This recent acquisition is an excellent example of the work of pop artist Claes Oldenburg, who is known for his larger-than-life sculptures of everyday objects—hamburger, clothespin, shuttlecock, among others—re-created out of unexpected materials like fabric and vinyl. His works are intended to be humorous, and their wide appeal reflects the artist's commitment to a democratic art available to all.
Oldenburg's aim is for his work to create a conversation with viewers. "The idea of endless public dialogue," he has said, "is very important."
This work is a model for a monument more than 800 feet tall intended for New York's Park Avenue, where it would have towered among the skyscrapers. The space left by the "bite" in the ice-cream treat would have created an arch, allowing cars to drive under and through the artwork.

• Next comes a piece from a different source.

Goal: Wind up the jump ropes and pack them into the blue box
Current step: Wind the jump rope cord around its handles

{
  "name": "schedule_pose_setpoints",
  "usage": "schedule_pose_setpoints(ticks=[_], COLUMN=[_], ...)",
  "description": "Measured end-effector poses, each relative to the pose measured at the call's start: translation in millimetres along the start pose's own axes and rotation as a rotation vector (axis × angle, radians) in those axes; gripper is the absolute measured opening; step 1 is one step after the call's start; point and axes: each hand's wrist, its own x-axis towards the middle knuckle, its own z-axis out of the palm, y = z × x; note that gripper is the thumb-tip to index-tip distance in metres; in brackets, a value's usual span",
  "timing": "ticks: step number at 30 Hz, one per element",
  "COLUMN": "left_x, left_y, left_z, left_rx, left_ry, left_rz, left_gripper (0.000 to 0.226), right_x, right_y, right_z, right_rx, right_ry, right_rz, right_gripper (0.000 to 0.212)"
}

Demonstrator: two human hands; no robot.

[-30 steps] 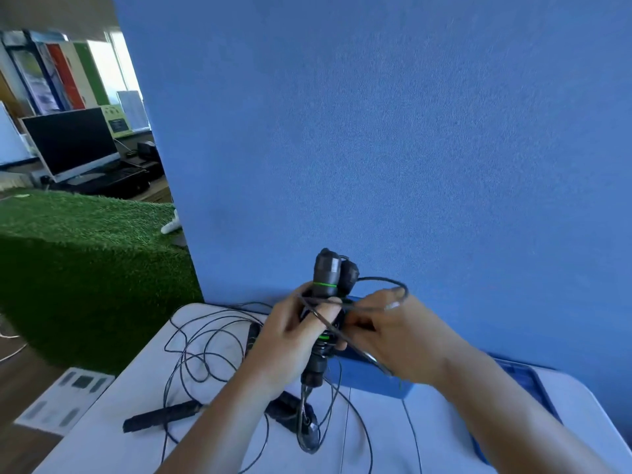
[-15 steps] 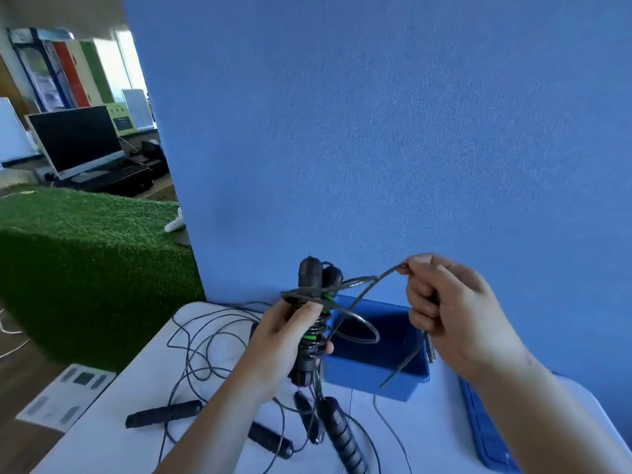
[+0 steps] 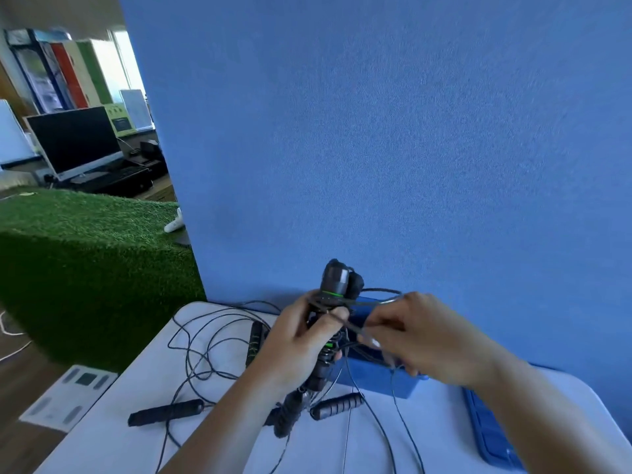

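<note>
Head view: both forearms reach in from the lower edge over the white table (image 3: pixel 102 439). Nearest on it lie a long black handle (image 3: pixel 166 412) at the left and a ribbed black handle (image 3: pixel 337 405) in the middle. A third handle (image 3: pixel 289 415) slants below the left wrist; whether it hangs or rests on the table cannot be told. Thin loose cord (image 3: pixel 212 343) sprawls in loops over the table's left half. A flat blue lid (image 3: pixel 489 436) lies at the right edge.

Above these, the left hand (image 3: pixel 301 343) is raised off the table, palm turned inward. Its fingers and thumb are wrapped round the paired handles (image 3: pixel 335 289), which stand upright with cord turns already round them and green rings showing. The right hand (image 3: pixel 420 340) is level with it and just beside it, its back toward the camera. Its fingers, blurred, are curled round the free cord (image 3: pixel 379 292), which runs in a loop from the handles' upper part to this hand.

Just behind and under the hands stands the blue box (image 3: pixel 376 374), on the table against the blue partition (image 3: pixel 376 131), partly hidden by the right hand. Another handle with green marks (image 3: pixel 256 340) lies on the table behind the left hand.

Farther left are a block of artificial grass (image 3: pixel 85 268), a scale (image 3: pixel 68 395) on the floor, and a dark monitor (image 3: pixel 73 142) on a desk.
</note>
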Motion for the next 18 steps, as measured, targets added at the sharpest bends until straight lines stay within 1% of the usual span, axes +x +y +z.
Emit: schedule_pose_setpoints(ticks=[1, 2, 3, 4, 6, 8, 10, 11, 13, 14, 16, 18], left_x=[0, -1, -2, -3, -5, -7, -6, -5, -6, -7, -9, -9], left_y=[1, 2, 4, 4, 4, 6, 8, 8, 7, 8, 9, 8], left_z=[2, 4, 5, 5, 4, 0, -7, -10, -17, -19, -21, -20], left_rx=[0.012, 0.029, 0.037, 0.034, 0.012, -0.026, -0.065, -0.075, -0.105, -0.114, -0.088, -0.037], left_ry=[-0.001, 0.003, 0.002, 0.001, 0.016, 0.068, 0.143, 0.168, 0.193, 0.204, 0.216, 0.214], left_rz=[0.002, 0.01, 0.021, 0.027, 0.035, 0.029, 0.013, 0.01, 0.002, -0.003, -0.014, -0.014], left_gripper=[0.022, 0.022, 0.021, 0.019, 0.018, 0.015, 0.014, 0.019, 0.036, 0.043, 0.045, 0.038], right_x=[5, 10, 14, 17, 22, 22, 20, 19, 18, 17, 16, 14], right_y=[3, 6, 8, 8, 6, 3, 3, 5, 6, 5, 3, 0], right_z=[6, 12, 18, 20, 22, 22, 20, 17, 11, 8, 4, 2], right_rx=[-0.165, -0.282, -0.336, -0.312, -0.174, 0.042, 0.181, 0.236, 0.36, 0.442, 0.606, 0.716], right_ry=[0.047, 0.069, 0.062, 0.048, 0.041, 0.077, 0.146, 0.199, 0.282, 0.297, 0.289, 0.28], right_rz=[-0.119, -0.253, -0.333, -0.349, -0.312, -0.178, -0.048, -0.016, 0.026, 0.035, 0.031, 0.0], right_gripper=[0.029, 0.029, 0.029, 0.028, 0.023, 0.021, 0.026, 0.027, 0.026, 0.026, 0.029, 0.029])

Good Humor Bar is part of a series called Proposals for Monuments and Buildings, most of which were never realized on a large scale. One notable exception is Lipstick (Ascending) on Caterpillar Tracks, temporarily installed on a public plaza at Yale University in 1969 as part of a political protest by dissident students. It was permanently installed in the courtyard of Yale's Morse College in 1974.
Good Humor Bar, like the other works in Oldenburg's proposed series, is intended to subvert the traditional idea of a monument. Instead of serious, stoic, and long-lived, this piece is slouchy, silly, and made of materials that would quickly fall apart outdoors.
Even so, it invites the viewer to consider and reconsider the role of a monument by tapping into what Oldenburg calls the "poetry of scale": the unexpected new meaning and often lyrical quality that surfaces when the artist drastically changes the scale of everyday objects.